The other key finding of the NBER paper is that the “working rich” kept most of the gains earned by their enterprises: rather than distributing much of these gains to employees, the business owners increased their share of net profits, a trend which has fueled the income inequality so many of us have been scrutinizing.
Long experience no longer pays dividends. In a commoditized labor force, paying higher wages to retain senior workers simply doesn’t make business sense. The most profitable way to manage employees is hire the least-experienced workers, get them up to speed and then keep their wages more or less the same. If they leave for another job, the tasks they were performing can be learned by new employees relatively quickly because they’ve been commoditized.
Now that even inexperienced workers are scarce in many regions, businesses are having to pay more wages and offer more flexibility to get replacement workers. But the modest rise in wages (roughly 3%, if recent estimates are accurate), are much less than the gains being accrued by successful privately owned companies.
In other words, rising income inequality may be a reflection of the changing nature of work: to streamline and automate work, labor has been commoditized wherever possible so the tasks can be performed by anyone with some training anywhere in the world.
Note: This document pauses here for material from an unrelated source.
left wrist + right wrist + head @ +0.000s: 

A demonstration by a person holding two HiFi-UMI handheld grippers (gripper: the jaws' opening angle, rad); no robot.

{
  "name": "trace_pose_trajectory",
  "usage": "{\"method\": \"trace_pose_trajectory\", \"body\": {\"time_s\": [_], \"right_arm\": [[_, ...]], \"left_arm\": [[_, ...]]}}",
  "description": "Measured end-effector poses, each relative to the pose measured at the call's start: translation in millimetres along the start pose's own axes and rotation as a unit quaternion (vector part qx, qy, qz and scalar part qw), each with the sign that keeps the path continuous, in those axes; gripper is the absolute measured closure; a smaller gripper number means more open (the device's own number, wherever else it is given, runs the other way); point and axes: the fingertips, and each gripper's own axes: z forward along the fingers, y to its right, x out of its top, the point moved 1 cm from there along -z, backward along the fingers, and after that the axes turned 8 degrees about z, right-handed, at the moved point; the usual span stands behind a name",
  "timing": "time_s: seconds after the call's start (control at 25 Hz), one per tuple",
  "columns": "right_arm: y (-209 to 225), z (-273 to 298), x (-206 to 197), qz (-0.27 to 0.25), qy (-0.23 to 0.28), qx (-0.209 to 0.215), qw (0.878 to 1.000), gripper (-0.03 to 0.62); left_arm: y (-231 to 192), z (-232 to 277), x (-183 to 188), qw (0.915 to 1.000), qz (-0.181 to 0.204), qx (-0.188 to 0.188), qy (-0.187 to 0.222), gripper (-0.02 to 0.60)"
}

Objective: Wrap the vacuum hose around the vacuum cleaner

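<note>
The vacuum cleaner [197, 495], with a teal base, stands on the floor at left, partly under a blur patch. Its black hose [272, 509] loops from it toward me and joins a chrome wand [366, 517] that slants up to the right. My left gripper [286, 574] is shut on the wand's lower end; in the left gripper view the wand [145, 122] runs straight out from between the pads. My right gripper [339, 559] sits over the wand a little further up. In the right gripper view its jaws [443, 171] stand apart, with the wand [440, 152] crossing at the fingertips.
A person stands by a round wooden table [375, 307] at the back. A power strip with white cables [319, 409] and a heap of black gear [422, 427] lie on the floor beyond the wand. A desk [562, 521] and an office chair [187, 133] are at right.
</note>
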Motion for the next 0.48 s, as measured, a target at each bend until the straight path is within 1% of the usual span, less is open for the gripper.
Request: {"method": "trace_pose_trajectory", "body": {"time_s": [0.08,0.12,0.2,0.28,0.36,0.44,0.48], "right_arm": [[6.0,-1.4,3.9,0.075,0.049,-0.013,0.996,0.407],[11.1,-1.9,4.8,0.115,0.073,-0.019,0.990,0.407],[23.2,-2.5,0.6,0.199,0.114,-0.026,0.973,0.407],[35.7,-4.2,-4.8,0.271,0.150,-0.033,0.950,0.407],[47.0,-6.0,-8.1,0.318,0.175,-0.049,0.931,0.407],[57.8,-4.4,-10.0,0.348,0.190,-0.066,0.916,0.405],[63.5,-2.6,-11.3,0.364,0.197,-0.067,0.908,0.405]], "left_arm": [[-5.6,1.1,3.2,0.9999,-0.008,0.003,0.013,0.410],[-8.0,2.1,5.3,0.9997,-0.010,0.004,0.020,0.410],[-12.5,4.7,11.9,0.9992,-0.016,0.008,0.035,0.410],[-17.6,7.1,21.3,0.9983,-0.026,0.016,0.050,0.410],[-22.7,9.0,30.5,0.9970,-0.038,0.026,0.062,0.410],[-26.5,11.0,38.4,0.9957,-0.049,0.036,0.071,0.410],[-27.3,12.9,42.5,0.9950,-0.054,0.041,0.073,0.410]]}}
The days in which the senior workers held the most profitable knowledge in their heads, and employers who wanted to secure strong profits paid senior workers handsomely to keep them, are largely gone. Would you pay someone $30 an hour when someone getting $20 an hour produces the same output? No wonder the “working rich” are keeping most of the gains for themselves: there’s not much incentive to reward seniority if seniority is no longer adding to the enterprise’s core human capital.